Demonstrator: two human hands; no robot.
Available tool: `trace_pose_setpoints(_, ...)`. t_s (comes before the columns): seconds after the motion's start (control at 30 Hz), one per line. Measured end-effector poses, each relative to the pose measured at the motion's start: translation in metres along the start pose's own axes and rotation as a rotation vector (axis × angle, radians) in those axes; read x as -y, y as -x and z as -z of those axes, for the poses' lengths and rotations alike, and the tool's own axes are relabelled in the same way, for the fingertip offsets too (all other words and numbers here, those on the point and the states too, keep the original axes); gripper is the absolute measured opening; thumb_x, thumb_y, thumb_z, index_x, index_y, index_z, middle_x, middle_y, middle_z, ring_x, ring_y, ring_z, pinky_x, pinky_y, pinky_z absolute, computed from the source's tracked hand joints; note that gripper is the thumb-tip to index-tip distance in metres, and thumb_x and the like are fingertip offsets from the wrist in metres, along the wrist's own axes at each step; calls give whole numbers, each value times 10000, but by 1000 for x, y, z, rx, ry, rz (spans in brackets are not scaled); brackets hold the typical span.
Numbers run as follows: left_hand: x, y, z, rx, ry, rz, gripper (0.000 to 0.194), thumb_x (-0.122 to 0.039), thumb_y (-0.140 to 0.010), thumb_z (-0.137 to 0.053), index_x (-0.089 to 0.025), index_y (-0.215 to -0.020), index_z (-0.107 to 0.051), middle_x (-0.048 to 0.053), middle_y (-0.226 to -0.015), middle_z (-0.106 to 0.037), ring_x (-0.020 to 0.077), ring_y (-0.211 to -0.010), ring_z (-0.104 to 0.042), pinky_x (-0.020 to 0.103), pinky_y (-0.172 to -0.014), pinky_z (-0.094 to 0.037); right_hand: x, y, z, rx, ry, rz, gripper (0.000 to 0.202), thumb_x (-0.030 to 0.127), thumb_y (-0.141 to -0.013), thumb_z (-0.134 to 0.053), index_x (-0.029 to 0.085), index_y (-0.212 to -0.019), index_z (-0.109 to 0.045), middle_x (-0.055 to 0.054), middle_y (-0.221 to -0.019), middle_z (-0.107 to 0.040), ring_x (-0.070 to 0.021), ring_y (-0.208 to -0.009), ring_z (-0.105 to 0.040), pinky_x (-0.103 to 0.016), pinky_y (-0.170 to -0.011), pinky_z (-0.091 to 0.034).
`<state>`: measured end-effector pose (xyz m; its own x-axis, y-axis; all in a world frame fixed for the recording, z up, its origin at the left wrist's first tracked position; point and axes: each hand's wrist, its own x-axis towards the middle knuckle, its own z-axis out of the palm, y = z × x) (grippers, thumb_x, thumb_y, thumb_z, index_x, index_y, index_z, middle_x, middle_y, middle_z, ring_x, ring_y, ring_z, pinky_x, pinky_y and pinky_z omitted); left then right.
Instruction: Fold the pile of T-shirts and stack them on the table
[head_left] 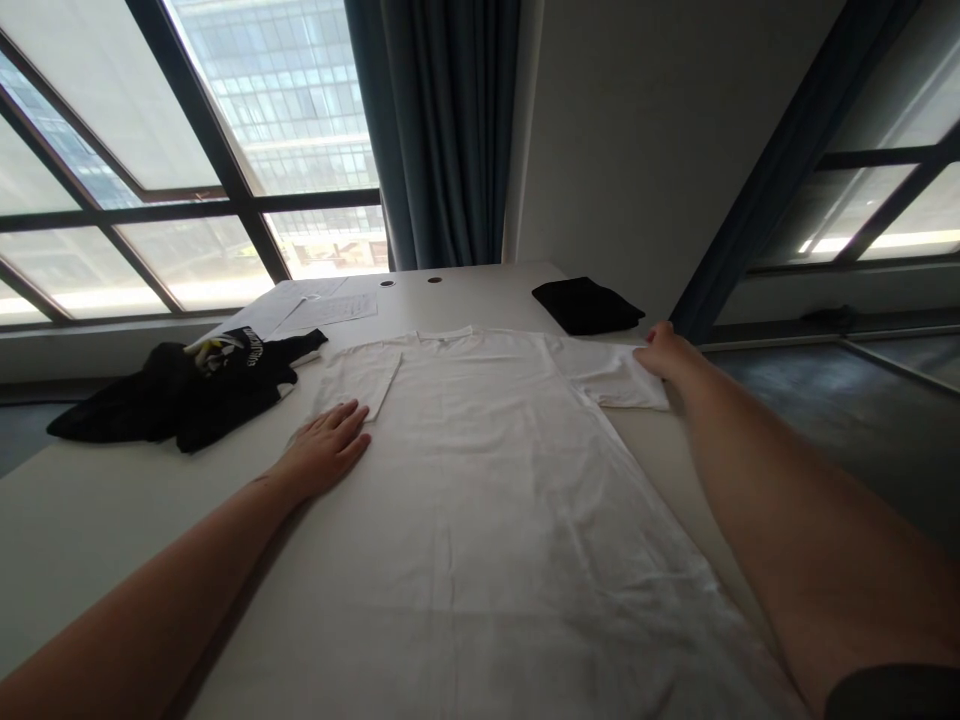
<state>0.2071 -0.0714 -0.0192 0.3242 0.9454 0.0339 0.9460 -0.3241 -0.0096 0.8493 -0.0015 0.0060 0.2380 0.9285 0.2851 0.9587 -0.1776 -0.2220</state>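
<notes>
A white T-shirt [480,480] lies spread on the table, its neckline at the far end and its body reaching toward me. The left sleeve is folded inward over the shirt. My left hand [330,445] rests flat near that folded sleeve, fingers stretched out. At the right, my right hand [664,350] pinches the outer edge of the right sleeve, which extends sideways from the shirt. The fingertips there are partly hidden behind the hand.
A crumpled black garment with a print [202,385] lies at the left table edge. A folded black cloth [589,305] sits at the far right. Papers [330,310] lie at the back left of the white table [480,285]. Behind hang dark curtains [442,130] beside windows.
</notes>
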Motion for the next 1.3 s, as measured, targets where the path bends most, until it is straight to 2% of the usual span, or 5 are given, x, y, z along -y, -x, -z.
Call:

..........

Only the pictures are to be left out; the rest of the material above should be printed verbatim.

Demonstrator: two human hands; no robot.
Available tool: `trace_pose_setpoints(_, ...)`. t_s (comes before the columns): seconds after the motion's start (control at 30 Hz), one per line. Measured end-effector poses, each relative to the pose measured at the motion's start: translation in metres along the start pose's own axes and rotation as a rotation vector (axis × angle, radians) in those axes; read x as -y, y as -x and z as -z of those axes, for the poses' lengths and rotations alike, and the tool's own axes are relabelled in the same way, for the fingertip offsets too (all other words and numbers here, those on the point and the states too, keep the original axes); gripper is the absolute measured opening; thumb_x, thumb_y, thumb_z, index_x, index_y, index_z, middle_x, middle_y, middle_z, ring_x, ring_y, ring_z, pinky_x, pinky_y, pinky_z absolute, computed from the source's tracked hand joints; note that gripper is the thumb-tip to index-tip distance in metres, and thumb_x and the like are fingertip offsets from the wrist in metres, along the wrist's own axes at each step; calls give whole numbers, each value times 10000, but by 1000 for x, y, z, rx, ry, rz (spans in brackets are not scaled); brackets hold the typical span.
Numbers run as follows: left_hand: x, y, z, rx, ry, rz, gripper (0.000 to 0.194), thumb_x (-0.122 to 0.039), thumb_y (-0.140 to 0.010), thumb_z (-0.137 to 0.053), index_x (-0.089 to 0.025), index_y (-0.215 to -0.020), index_z (-0.107 to 0.051), middle_x (-0.048 to 0.053), middle_y (-0.226 to -0.015), middle_z (-0.106 to 0.037), ring_x (-0.020 to 0.077), ring_y (-0.211 to -0.010), ring_z (-0.104 to 0.042), pinky_x (-0.020 to 0.103), pinky_y (-0.172 to -0.014), pinky_z (-0.094 to 0.037); right_hand: x, y, z, rx, ry, rz, gripper (0.000 to 0.202), thumb_x (-0.030 to 0.127), thumb_y (-0.141 to -0.013), thumb_z (-0.134 to 0.053), index_x (-0.029 to 0.085), index_y (-0.212 to -0.019), index_z (-0.109 to 0.045), middle_x (-0.055 to 0.054), middle_y (-0.221 to -0.019), middle_z (-0.107 to 0.040), ring_x (-0.070 to 0.021), ring_y (-0.208 to -0.009), ring_z (-0.105 to 0.040), pinky_x (-0.103 to 0.016), pinky_y (-0.170 to -0.011), pinky_z (-0.091 to 0.034).
`<state>`: measured end-effector pose (xyz m; its own x-axis, y-axis; all in a world frame fixed for the recording, z up, its origin at the left wrist's first tracked position; point and axes: each hand's wrist, its own x-axis towards the middle knuckle, its own z-axis out of the palm, y = z × x) (grippers, thumb_x, thumb_y, thumb_z, index_x, index_y, index_z, middle_x, middle_y, middle_z, ring_x, ring_y, ring_z, pinky_x, pinky_y and pinky_z omitted); left then right.
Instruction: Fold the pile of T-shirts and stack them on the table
[head_left] 
<state>0.2071 -0.0714 -0.0192 0.3242 0.9454 0.0339 0.9460 -0.3241 -0.0096 0.8493 -0.0015 0.0060 0.2380 0.9285 0.2851 0.9587 -0.1776 -0.2220</state>
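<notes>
A white T-shirt [480,480] lies spread on the table, its neckline at the far end and its body reaching toward me. The left sleeve is folded inward over the shirt. My left hand [330,445] rests flat near that folded sleeve, fingers stretched out. At the right, my right hand [664,350] pinches the outer edge of the right sleeve, which extends sideways from the shirt. The fingertips there are partly hidden behind the hand.
A crumpled black garment with a print [202,385] lies at the left table edge. A folded black cloth [589,305] sits at the far right. Papers [330,310] lie at the back left of the white table [480,285]. Behind hang dark curtains [442,130] beside windows.
</notes>
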Motion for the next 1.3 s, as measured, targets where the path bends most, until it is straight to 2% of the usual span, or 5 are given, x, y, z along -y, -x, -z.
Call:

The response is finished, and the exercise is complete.